Precision-Recall values can be very useful to understand the performance of a specific algorithm and also helps in producing results based on the requirements. But when it comes to comparing several algorithms trained on the same data, it becomes difficult to understand which algorithm suits the data better solely based on the Precision-Recall values.

Which algorithm is better solely based on Precision-Recall values? (Image Source: Author)

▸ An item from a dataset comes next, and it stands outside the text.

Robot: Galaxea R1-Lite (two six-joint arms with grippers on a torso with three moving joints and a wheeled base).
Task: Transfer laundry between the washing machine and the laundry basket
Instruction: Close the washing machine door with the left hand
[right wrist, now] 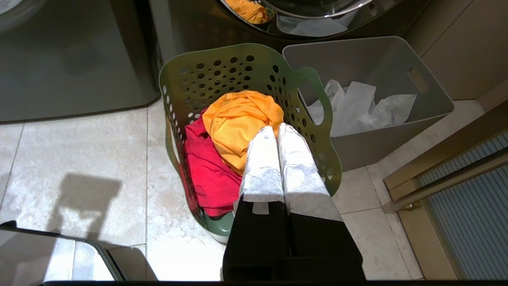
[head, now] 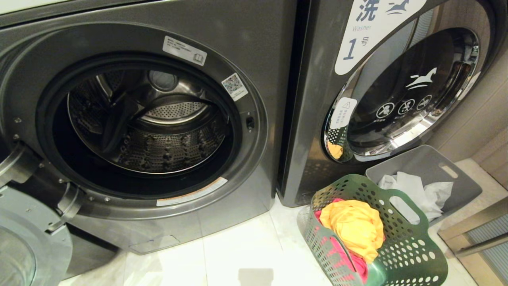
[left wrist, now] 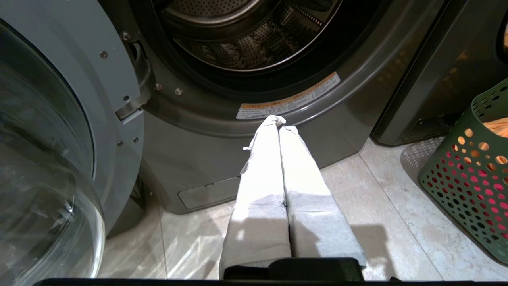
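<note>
The left gripper [left wrist: 278, 121] has its cloth-wrapped jaws clenched together on nothing, hanging above the pale tiled floor [left wrist: 377, 206] just in front of the lower rim of the dark grey front-loading washing machine [head: 246, 47]. That machine's round glass door [left wrist: 43, 159] stands swung open on the left, and its perforated steel drum [head: 158, 131] shows no clothing inside.

The right gripper [right wrist: 276, 131], jaws likewise clenched and empty, hangs over the dark green plastic laundry basket pierced with round holes [right wrist: 238, 67]. The basket stands on the floor to the right of the open machine, near the front of a second, identical dark grey machine marked "1" [head: 397, 87], whose door is closed. In the basket a crumpled yellow-orange garment [right wrist: 238, 119] lies on top of a red-pink garment [right wrist: 206, 174].

Just beyond the basket on the right sits a solid grey plastic bin [right wrist: 397, 59] holding crumpled white material [right wrist: 357, 107].
</note>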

Hence there is a need for a metric that takes the precision-recall values and provides a standardized representation of those values.

In statistical analysis of binary classification, the F1 score (also F-score or F-measure) is a measure of a test’s accuracy. It is calculated from the precision and recall of the test, where the precision is the number of correctly identified positive results divided by the number of all positive results, including those not identified correctly, and the recall is the number of correctly identified positive results divided by the number of all samples that should have been identified as positive. — Wikipedia

F1 score can also be described as the harmonic mean or weighted average of precision and recall.

F1 Score Formula (Image Source: Author)

Having a precision or recall value as 0 is not desirable and hence it will give us the F1 score of 0 (lowest). On the other hand, if both the precision and recall value is 1, it’ll give us the F1 score of 1 indicating perfect precision-recall values. All the other intermediate values of the F1 score ranges between 0 and 1.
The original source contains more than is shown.